[Data items]
▽

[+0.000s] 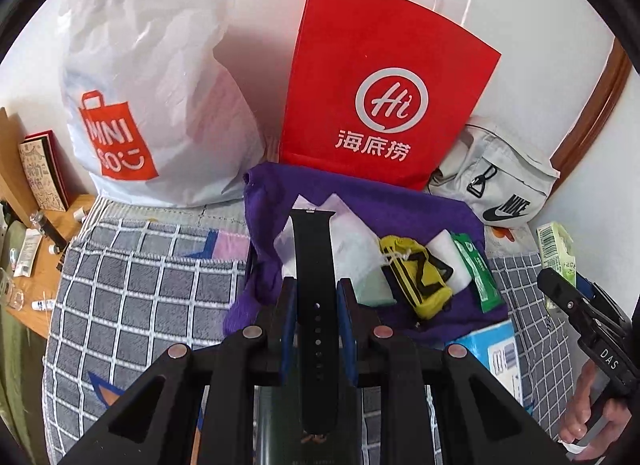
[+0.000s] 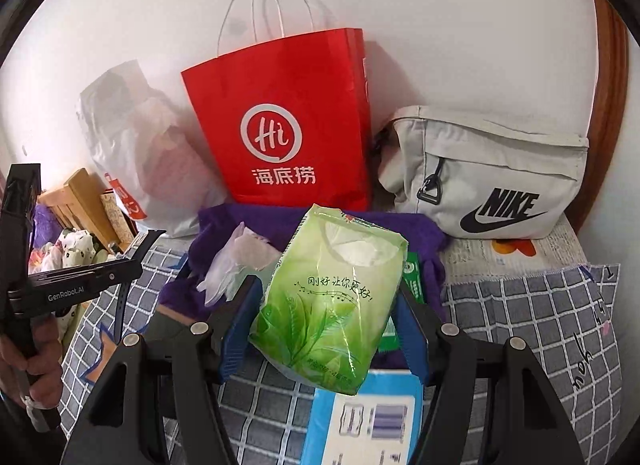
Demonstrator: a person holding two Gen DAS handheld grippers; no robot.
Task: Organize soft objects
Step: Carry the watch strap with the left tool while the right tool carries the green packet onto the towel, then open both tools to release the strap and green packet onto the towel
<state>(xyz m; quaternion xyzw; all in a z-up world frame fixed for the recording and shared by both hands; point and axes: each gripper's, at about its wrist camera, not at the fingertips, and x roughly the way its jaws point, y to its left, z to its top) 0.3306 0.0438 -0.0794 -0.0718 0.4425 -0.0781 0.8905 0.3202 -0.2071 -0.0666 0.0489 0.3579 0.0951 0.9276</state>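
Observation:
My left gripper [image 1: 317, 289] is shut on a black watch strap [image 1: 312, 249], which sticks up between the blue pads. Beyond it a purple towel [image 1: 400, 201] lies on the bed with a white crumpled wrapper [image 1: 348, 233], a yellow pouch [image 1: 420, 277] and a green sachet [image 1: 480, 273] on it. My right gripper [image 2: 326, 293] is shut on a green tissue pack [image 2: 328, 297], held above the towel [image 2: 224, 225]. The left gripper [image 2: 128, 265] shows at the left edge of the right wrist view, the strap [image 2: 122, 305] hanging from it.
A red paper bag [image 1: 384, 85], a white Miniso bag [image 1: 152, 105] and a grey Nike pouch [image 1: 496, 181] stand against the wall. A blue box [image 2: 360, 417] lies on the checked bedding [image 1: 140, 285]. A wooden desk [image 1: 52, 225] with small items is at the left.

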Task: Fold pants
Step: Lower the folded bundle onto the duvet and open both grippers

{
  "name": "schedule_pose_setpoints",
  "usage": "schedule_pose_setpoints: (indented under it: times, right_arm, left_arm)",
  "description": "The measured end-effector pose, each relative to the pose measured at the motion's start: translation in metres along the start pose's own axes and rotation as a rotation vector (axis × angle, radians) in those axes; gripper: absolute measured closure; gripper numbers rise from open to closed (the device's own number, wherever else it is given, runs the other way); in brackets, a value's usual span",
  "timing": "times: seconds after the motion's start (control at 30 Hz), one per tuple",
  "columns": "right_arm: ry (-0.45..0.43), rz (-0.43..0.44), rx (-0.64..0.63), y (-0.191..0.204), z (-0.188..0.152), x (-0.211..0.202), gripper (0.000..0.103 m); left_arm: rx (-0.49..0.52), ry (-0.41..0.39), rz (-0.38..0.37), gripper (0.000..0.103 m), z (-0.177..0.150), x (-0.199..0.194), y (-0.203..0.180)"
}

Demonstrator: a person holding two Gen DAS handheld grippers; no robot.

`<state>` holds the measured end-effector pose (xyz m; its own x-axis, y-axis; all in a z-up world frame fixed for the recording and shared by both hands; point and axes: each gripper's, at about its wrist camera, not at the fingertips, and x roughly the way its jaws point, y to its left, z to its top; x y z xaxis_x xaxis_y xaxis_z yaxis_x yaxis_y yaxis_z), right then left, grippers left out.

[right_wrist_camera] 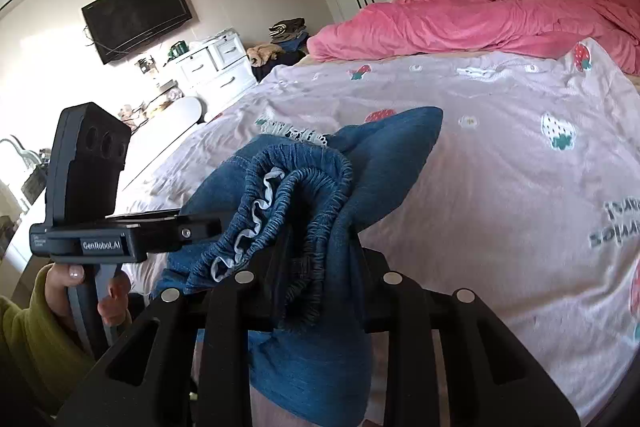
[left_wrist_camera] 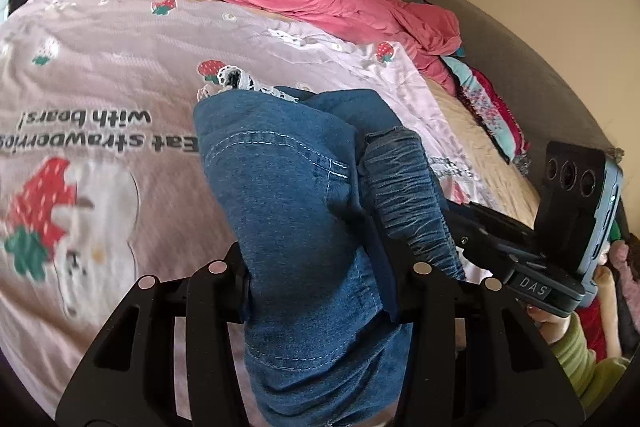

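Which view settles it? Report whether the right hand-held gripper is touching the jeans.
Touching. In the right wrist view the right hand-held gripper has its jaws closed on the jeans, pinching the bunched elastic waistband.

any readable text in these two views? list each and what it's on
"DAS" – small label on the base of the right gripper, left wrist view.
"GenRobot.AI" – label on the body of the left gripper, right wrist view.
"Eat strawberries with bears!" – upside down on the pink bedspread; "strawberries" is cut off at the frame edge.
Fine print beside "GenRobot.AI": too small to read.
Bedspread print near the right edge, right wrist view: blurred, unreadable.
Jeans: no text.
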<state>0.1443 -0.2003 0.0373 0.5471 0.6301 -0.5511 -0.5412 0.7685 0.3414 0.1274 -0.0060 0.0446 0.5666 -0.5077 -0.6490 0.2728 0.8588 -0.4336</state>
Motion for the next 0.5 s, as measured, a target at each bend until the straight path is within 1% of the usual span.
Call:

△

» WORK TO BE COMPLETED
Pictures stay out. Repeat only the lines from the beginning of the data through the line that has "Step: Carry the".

» RESPONSE TO THE EXERCISE
[+0.000s] 
[+0.000s] 
Demonstrator: a person holding two Gen DAS handheld grippers; no robot.
Task: Organize soft objects
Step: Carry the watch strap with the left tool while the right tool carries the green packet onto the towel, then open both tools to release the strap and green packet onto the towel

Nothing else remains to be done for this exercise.